A crowned jewel in this collection, 1972’s Be Altitude: Respect Yourself, houses two of The Staple Singers’ marquee hits, “Respect Yourself” and “I’ll Take You There.” On the back of these singles, the album is the group’s highest selling during their time on Stax Records. On the mid-tempo tune “I’m Just Another Soldier,” The Staples harken back to their gospel beginnings, adapting standard lyrics into a refrain that places them in a battle against evil in the so-called “army of love,” giving a secular twist on the sacred.

In an unabashed move, The Staple Singers returned from a subsequent recording camp in Muscle Shoals with an album that included a direct follow-up to “I’ll Take You There” in the form of “If You’re Ready (Come Go With Me).” Surprisingly, the rehash avoids feeling stale, though its bones mimic the previous hit. However, underneath its layers, the song forecasts an era of danceable anthems to come in the latter half of the decade, prioritizing chorus and incessant tempo to project a message forward rather than wordy verses and instrumental flourishes.

Emerging songwriting trio Homer Banks, Raymond Jackson, and Carl Hampton carried much of the album’s duties as scribes, with three of their five compositions making it to market as singles.
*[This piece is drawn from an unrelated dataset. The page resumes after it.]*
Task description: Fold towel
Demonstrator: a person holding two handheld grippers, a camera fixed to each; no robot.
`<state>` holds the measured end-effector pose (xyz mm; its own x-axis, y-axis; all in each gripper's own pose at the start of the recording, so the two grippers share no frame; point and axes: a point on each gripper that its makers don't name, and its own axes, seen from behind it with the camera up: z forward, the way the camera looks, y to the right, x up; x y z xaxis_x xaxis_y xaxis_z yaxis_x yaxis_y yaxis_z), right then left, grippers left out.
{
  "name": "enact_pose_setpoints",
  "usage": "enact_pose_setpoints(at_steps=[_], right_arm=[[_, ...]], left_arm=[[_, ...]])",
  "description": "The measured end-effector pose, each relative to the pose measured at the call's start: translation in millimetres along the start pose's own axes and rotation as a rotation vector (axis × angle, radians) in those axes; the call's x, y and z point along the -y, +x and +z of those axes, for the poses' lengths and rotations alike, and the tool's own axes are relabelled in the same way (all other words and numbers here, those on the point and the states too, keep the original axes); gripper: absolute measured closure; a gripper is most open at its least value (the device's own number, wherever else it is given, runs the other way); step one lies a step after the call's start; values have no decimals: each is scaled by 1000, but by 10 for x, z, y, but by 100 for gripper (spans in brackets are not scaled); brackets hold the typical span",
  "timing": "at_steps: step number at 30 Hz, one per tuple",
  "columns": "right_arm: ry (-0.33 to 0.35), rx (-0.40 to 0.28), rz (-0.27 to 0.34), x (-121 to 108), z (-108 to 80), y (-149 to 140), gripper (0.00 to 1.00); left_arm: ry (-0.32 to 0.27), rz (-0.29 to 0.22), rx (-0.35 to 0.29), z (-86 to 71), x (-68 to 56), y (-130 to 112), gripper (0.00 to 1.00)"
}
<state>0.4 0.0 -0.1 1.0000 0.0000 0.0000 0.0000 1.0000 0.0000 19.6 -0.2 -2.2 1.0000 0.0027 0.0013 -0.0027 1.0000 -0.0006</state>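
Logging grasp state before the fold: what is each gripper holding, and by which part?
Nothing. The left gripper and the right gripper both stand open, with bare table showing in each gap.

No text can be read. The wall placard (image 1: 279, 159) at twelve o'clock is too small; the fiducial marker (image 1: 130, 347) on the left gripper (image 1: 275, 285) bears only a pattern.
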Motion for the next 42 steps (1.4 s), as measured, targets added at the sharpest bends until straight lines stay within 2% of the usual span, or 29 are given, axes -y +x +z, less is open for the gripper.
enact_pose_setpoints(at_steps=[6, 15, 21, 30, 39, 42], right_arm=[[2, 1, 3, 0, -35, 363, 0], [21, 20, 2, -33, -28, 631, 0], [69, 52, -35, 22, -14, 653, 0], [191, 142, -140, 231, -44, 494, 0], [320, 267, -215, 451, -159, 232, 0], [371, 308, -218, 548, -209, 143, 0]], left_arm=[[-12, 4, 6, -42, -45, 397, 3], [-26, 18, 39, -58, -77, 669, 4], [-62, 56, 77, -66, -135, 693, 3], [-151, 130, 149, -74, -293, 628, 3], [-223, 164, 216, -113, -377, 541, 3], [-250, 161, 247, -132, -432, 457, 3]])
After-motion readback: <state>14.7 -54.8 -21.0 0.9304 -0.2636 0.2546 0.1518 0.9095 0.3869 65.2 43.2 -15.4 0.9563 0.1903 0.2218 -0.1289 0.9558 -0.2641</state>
Each of them continued the group’s status as leading hitmakers on the Stax label. The remainder of the album, aside from a cover of Bill Withers’ “Grandma’s Hands,” showcases an all-star cast of Memphis-based writers affiliated with Stax, including Daryl Carter, Mack Rice, Terry Manning, and Bettye Crutcher, whose excellent “Love Comes in All Colors,” implements a uniquely guttural and sparse bass accompaniment.

Recorded primarily within the same sessions as Be Altitude: Respect Yourself, the material released as City in the Sky was initially slated to be the second disc as part of a potential double-album set. However, the latter album would see the light on its own, unfortunately not before having its fanfare cut considerably short, as the dissolution of the Stax label became a reality months after it hit store shelves. On “Washington We’re Watching You,” The Staple Singers pointed back to the Capitol, treating their final album on Stax much like they did their first. Following the example of labelmates such as Isaac Hayes and Shirley Brown, Pops Staples is featured delivering a spoken word introduction to the opening measures of “Who Made the Man.” Popular television variety show stars Sandra and Donna Rhodes, whose session work with Al Green helped to usher them onto the soul music scene, co-wrote the title track, blending twangy Southern rock with the group’s funky, down-home stylings.

For collectors and completionists alike, this collection includes an additional disc of rarities and live performances, such as several lifted from the legendary Wattstax concert in 1972 and “Brand New Day,” an Al Kooper-produced single released in support of the 1970 film The Landlord.